Description of the task
Could you repeat the entries below exactly, but only from the line with "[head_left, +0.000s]" through the line with "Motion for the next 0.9", and without any picture?

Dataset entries
-- -- --

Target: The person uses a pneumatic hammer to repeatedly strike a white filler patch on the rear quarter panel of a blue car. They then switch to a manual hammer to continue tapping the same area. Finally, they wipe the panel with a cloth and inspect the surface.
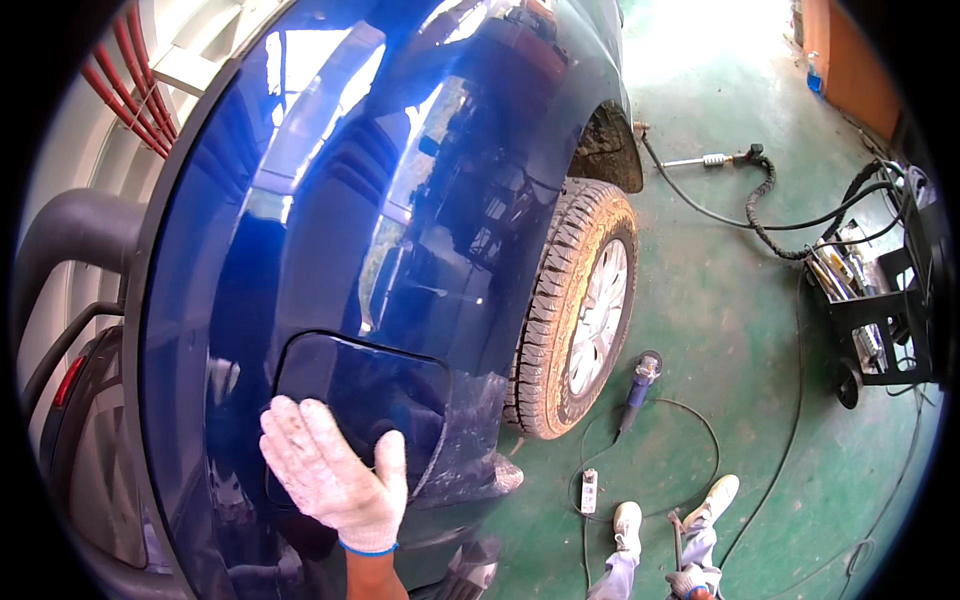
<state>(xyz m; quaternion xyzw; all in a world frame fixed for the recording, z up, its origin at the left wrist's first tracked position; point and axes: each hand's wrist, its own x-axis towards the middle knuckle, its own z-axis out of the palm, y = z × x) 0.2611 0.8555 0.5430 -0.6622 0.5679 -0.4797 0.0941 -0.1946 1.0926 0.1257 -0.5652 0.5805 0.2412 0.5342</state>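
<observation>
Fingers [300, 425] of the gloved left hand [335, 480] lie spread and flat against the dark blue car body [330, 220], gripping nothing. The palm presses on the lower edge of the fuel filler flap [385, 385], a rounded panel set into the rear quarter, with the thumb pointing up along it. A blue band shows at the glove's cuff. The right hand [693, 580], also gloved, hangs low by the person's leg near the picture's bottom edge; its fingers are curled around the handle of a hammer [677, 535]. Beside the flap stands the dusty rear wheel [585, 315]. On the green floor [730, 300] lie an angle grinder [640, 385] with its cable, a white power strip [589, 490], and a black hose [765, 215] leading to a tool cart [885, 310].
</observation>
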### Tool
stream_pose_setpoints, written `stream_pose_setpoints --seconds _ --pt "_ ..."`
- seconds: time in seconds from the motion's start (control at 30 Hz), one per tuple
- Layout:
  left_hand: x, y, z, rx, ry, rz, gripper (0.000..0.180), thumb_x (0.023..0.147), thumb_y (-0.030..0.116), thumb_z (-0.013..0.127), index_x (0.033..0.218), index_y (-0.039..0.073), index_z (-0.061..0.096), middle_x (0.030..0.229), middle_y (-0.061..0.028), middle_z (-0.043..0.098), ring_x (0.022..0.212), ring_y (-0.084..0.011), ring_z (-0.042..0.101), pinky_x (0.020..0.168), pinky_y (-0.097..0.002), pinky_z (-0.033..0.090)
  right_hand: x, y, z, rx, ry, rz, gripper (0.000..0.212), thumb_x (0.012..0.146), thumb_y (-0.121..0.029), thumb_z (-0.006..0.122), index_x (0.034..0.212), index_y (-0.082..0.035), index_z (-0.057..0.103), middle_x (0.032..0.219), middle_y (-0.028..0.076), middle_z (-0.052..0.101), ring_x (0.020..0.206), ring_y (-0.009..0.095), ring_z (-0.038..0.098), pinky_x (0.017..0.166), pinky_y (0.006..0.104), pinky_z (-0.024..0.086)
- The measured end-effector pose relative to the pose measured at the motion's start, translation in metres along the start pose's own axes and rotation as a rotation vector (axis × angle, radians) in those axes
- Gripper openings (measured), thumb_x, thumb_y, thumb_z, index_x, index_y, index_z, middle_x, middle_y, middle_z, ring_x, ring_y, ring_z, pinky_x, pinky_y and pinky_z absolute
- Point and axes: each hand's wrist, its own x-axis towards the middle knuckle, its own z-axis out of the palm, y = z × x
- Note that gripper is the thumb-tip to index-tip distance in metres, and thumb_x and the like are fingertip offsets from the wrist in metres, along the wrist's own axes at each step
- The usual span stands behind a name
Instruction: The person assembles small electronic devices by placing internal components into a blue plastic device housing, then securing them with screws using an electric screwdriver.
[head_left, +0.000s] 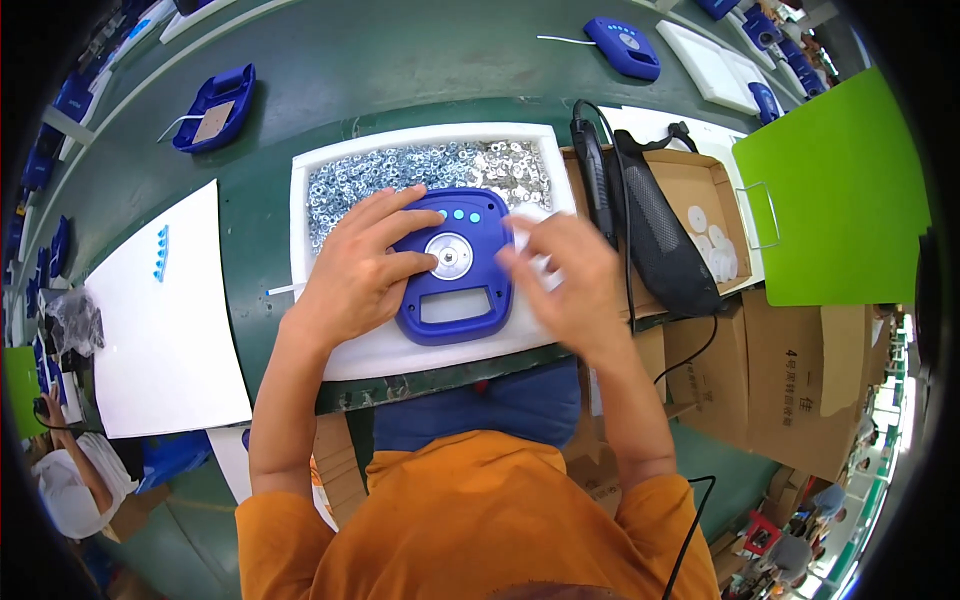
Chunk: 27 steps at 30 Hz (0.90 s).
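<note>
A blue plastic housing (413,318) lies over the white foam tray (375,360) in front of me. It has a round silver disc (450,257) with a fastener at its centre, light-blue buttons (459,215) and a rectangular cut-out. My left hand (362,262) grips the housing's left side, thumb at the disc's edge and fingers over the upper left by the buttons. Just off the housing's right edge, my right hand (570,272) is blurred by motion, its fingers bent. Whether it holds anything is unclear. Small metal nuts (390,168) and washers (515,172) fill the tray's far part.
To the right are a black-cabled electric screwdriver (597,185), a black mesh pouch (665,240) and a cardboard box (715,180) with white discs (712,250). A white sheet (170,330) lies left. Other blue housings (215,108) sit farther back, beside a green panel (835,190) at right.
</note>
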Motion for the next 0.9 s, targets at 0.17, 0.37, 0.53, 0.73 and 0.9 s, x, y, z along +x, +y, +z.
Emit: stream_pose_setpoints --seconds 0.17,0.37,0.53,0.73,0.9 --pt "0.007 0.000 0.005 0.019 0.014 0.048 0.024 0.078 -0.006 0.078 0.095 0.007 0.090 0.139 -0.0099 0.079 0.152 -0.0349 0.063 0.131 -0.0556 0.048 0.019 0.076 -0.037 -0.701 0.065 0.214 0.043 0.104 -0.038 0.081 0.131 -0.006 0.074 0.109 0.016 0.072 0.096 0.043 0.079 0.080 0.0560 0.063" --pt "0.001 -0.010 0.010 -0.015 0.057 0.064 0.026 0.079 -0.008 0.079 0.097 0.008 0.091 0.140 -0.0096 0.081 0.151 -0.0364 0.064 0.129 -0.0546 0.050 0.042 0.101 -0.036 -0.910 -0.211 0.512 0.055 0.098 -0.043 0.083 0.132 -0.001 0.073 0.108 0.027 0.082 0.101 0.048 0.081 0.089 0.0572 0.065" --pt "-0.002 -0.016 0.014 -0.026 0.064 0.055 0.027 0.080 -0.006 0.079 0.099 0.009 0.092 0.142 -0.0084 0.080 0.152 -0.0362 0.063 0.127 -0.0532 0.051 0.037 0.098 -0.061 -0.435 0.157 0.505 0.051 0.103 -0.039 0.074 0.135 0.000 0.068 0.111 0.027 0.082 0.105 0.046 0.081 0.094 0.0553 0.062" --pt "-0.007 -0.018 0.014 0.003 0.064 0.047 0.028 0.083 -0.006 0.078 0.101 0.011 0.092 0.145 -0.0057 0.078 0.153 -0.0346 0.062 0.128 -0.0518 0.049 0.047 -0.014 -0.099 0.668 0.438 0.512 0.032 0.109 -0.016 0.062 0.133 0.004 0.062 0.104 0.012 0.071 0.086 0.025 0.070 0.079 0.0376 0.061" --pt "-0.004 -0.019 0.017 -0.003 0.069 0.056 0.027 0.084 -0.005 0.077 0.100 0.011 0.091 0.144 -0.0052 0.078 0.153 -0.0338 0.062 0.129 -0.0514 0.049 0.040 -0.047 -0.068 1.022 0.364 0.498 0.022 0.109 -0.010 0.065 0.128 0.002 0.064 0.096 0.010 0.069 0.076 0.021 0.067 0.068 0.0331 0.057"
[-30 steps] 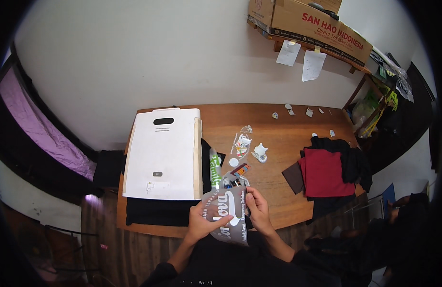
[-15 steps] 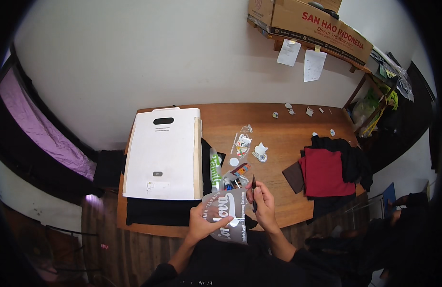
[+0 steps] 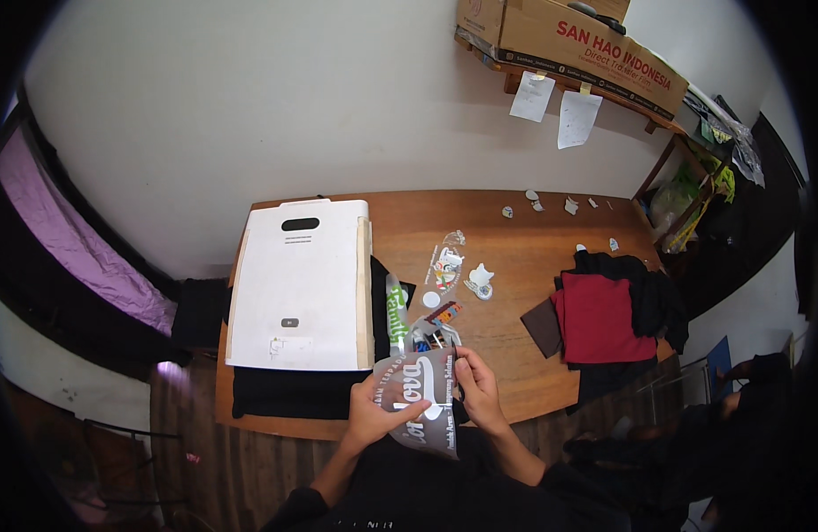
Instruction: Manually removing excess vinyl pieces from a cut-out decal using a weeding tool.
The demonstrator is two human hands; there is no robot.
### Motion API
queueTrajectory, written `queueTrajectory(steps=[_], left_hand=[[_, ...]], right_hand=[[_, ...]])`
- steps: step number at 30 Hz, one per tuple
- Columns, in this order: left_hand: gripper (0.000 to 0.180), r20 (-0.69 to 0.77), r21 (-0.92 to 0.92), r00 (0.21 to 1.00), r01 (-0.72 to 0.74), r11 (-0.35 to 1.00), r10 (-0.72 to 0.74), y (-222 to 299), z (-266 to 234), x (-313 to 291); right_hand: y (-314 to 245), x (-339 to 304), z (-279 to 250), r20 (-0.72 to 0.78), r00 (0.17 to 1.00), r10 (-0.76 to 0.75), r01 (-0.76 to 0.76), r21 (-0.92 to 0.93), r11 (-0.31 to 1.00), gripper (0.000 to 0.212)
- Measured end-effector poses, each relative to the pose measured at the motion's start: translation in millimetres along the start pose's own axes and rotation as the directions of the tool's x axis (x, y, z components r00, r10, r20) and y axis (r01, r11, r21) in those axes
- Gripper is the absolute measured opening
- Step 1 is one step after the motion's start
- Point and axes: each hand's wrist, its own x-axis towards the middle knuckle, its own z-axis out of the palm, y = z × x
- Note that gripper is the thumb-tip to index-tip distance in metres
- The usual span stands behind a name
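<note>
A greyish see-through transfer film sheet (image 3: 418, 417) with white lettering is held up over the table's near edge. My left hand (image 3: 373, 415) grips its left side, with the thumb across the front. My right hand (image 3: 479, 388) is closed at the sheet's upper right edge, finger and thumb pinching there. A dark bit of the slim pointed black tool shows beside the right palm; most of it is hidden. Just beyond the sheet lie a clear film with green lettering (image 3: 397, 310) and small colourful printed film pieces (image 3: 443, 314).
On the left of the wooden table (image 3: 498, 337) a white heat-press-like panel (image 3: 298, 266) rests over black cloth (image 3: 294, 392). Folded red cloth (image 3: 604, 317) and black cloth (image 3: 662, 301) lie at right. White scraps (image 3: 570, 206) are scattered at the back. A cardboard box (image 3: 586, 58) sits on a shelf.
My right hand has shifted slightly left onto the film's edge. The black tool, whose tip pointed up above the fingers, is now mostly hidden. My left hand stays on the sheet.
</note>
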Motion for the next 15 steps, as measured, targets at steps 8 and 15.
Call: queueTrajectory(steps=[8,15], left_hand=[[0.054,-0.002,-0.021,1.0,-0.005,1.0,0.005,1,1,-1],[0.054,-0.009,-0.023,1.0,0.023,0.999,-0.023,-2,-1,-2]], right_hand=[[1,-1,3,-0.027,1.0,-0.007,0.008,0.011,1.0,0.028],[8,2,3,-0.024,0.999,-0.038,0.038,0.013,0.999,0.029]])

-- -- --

Output below
[head_left, +0.000s] 
Chunk: 27 steps at 30 Hz (0.90 s).
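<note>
A blue plastic housing (413,318) lies over the white foam tray (375,360) in front of me. It has a round silver disc (450,257) with a fastener at its centre, light-blue buttons (459,215) and a rectangular cut-out. My left hand (362,262) grips the housing's left side, thumb at the disc's edge and fingers over the upper left by the buttons. Just off the housing's right edge, my right hand (570,272) is blurred by motion, its fingers bent. Whether it holds anything is unclear. Small metal nuts (390,168) and washers (515,172) fill the tray's far part.
To the right are a black-cabled electric screwdriver (597,185), a black mesh pouch (665,240) and a cardboard box (715,180) with white discs (712,250). A white sheet (170,330) lies left. Other blue housings (215,108) sit farther back, beside a green panel (835,190) at right.
</note>
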Motion for the next 0.9 s, targets at 0.17, 0.37, 0.53, 0.73 and 0.9 s, x, y, z along +x, +y, +z.

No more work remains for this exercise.